Observations from a Full-Scale Migration to Windows Azure, Part 1 (Highlights)


Over the past several years, we have been designing and developing our systems in preparation of getting them up “into the cloud”. Whether this means Microsoft, Amazon, or whomever was unimportant as the architecture needed to allow for high-availability and load-balanced deployments of our systems – the cloud-specific issues could be figured out later. About 1 1/2 years ago, we deployed some minor systems to Azure and consumed some of their services (most importantly queueing and blob storage). Over the past month and a half, we’ve been making changes specific to Azure. And last weekend, a co-worker of mine (who I can’t express enough gratitude towards) and I spent a grueling 72 hours beginning Friday morning migrating all of our databases and systems to Azure. We learned a lot through our various successes and failures during this migration, and in the time leading up to it.

For our system, we have a single set of internal WCF services hitting the database and half a dozen internal applications hitting those internal services. One of those internal applications is a set of externally-accessible WCF services, and on our customers’ behalf, we have some custom applications consuming those “public” services.
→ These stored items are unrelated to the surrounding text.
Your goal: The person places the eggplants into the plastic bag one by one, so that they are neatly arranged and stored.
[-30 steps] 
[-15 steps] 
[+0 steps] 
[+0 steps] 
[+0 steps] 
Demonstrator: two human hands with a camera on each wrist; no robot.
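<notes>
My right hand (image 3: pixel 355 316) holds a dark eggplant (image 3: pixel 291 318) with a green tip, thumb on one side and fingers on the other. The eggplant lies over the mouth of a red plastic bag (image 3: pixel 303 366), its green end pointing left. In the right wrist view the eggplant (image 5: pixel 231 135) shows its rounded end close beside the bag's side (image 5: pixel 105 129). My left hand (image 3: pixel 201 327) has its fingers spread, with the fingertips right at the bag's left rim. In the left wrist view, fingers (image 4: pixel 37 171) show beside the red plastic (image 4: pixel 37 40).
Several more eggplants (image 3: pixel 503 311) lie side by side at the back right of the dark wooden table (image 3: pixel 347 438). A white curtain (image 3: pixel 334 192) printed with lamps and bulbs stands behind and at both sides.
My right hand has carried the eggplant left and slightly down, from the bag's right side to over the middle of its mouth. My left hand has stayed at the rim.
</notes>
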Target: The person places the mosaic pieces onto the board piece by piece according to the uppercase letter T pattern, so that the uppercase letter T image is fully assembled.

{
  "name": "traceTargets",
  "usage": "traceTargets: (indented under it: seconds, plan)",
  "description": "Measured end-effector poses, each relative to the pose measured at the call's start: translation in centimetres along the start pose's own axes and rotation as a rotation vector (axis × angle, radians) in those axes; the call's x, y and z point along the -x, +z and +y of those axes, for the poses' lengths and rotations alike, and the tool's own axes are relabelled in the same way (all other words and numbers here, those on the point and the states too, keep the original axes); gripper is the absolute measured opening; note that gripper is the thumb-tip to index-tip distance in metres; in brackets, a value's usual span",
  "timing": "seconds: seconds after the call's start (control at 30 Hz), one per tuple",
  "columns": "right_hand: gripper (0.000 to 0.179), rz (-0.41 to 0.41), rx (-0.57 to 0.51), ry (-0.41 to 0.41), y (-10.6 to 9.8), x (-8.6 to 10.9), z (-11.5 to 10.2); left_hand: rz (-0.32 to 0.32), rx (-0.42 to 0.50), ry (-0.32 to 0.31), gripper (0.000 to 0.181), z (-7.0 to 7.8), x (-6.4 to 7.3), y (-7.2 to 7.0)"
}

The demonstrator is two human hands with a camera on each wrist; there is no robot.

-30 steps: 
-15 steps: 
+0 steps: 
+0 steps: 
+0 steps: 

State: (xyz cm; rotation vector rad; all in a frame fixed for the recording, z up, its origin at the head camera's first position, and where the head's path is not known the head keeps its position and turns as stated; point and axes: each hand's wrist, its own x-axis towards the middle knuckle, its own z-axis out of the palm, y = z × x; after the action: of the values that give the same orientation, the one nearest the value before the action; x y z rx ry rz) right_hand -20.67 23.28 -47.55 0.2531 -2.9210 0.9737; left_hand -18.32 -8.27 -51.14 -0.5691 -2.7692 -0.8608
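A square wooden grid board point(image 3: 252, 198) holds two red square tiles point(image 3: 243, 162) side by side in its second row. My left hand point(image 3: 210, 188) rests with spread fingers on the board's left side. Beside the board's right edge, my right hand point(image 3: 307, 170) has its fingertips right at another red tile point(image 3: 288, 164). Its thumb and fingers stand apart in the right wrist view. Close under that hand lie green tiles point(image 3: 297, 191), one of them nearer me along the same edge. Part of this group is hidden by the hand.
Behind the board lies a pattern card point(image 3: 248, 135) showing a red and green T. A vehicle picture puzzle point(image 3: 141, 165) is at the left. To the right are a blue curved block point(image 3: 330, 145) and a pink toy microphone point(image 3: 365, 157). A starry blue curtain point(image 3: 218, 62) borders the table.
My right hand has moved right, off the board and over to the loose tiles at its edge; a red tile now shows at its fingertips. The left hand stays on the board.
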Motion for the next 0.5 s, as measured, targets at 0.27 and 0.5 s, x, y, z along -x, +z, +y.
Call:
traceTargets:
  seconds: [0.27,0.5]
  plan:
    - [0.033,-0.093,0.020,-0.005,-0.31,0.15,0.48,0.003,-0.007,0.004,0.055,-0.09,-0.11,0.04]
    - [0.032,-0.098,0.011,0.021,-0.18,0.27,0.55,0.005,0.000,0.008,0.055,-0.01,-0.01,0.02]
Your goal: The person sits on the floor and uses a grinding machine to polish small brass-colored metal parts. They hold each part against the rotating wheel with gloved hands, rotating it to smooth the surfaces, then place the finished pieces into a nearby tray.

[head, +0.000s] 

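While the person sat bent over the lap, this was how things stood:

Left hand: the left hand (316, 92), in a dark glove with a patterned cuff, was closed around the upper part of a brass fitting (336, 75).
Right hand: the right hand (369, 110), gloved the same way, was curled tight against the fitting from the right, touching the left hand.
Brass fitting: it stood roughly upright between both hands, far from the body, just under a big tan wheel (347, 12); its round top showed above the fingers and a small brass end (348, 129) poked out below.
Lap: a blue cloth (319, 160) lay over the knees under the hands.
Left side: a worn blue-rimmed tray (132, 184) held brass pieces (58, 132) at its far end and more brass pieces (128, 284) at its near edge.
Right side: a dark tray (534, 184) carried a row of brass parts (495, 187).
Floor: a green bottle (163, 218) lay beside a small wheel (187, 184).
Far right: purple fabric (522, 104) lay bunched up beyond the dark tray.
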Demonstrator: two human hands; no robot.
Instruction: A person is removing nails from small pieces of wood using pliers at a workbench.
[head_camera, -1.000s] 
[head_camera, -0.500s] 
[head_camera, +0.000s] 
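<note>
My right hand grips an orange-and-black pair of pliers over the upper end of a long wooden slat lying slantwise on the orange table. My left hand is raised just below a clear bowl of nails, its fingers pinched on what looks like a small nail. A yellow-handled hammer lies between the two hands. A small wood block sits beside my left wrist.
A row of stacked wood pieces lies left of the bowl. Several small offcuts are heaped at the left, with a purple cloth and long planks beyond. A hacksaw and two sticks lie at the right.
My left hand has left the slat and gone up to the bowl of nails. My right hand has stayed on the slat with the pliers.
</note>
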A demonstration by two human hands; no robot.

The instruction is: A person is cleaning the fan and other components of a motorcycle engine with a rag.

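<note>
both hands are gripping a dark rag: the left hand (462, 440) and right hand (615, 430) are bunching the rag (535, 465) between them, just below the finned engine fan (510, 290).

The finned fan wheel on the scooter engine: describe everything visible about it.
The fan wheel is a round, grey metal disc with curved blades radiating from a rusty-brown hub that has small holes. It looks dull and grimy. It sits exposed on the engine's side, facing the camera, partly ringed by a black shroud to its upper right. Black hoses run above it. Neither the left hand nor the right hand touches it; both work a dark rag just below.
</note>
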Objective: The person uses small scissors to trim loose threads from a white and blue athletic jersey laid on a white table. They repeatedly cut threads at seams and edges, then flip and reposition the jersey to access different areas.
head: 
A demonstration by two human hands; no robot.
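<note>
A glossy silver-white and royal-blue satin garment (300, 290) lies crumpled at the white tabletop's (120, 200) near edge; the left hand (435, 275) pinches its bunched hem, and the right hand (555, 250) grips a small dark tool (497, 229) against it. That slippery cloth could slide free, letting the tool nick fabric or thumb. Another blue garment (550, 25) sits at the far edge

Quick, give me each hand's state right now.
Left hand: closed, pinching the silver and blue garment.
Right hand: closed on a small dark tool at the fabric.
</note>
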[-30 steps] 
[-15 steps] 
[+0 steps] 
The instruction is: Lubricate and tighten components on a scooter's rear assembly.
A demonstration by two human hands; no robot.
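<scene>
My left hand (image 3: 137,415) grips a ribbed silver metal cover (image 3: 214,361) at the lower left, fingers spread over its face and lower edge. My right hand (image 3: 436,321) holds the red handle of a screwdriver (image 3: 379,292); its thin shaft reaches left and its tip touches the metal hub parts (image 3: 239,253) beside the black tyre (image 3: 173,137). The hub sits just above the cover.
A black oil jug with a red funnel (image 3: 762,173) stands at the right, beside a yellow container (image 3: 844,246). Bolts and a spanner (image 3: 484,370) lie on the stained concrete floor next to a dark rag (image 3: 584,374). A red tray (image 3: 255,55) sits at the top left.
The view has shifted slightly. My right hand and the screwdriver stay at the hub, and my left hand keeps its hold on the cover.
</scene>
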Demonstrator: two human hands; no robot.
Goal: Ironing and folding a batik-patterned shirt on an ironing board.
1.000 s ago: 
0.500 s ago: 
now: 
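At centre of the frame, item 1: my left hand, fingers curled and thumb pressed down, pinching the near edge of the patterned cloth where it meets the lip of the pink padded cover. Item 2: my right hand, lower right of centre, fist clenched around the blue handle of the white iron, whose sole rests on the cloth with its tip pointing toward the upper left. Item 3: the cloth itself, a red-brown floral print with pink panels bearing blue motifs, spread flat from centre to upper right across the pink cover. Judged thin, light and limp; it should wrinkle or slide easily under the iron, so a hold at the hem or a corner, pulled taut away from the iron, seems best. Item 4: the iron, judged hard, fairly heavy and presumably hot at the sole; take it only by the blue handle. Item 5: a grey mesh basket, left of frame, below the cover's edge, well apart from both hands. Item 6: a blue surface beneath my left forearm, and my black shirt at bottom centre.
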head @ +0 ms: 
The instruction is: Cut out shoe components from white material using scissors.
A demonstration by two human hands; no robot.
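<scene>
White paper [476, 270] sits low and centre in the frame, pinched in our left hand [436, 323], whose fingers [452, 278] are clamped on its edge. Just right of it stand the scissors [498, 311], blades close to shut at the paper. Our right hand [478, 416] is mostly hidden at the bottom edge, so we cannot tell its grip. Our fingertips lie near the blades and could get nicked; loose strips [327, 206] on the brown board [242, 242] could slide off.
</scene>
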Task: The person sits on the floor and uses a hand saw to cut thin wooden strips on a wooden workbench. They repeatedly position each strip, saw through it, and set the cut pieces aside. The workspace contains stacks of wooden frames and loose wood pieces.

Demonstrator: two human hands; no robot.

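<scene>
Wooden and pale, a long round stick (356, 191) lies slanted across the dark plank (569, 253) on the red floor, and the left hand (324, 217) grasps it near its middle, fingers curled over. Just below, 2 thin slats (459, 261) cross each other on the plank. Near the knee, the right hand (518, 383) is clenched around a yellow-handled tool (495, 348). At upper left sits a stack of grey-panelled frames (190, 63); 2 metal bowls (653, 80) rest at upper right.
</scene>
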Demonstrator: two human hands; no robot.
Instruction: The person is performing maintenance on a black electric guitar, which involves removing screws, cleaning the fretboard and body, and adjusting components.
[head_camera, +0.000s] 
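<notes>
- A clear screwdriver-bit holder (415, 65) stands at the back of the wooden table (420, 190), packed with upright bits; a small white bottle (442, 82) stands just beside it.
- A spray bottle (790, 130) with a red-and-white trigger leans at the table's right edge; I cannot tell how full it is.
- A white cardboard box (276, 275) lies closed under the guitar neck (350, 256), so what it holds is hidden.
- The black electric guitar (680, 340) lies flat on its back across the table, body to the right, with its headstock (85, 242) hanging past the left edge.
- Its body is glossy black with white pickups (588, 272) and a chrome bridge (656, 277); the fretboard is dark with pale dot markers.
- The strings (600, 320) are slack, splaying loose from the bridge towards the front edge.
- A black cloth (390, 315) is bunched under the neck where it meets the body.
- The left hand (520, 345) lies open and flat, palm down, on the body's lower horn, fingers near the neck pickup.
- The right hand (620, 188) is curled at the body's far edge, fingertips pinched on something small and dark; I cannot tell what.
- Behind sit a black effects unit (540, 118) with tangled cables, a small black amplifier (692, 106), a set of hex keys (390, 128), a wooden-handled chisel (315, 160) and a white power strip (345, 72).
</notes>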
Technologies/systems that we employ include the following:

  • SQL Server (50GB database where 23GB exists in a single table)
  • SQL Server Reporting Services
  • SQL Server Analysis Services
  • SQL Server Integration Services
  • WCF
  • .NET 4.0/MVC 2.0/Visual Studio 2010
  • Claims-Based Authentication (via ADFS)
  • Active Directory
  • Probably some more that I’m forgetting. If they’re important, I’ll add them back here.

By the end of the weekend, we had successfully migrated all critical systems to Azure (that we planned to) and only a couple non-critical apps still needed migration. We (temporarily) pulled the plug on one of our non-critical applications, in part due to migration difficulties and in part due to a pre-existing bug that needs fixed in it ASAP, so we decided to just tackle both at once the following week after getting some sleep. I can’t say the migration went without a hitch. While we had some unexpected major victories on some high-risk areas, we also had some unexpected major problems in some low-risk areas.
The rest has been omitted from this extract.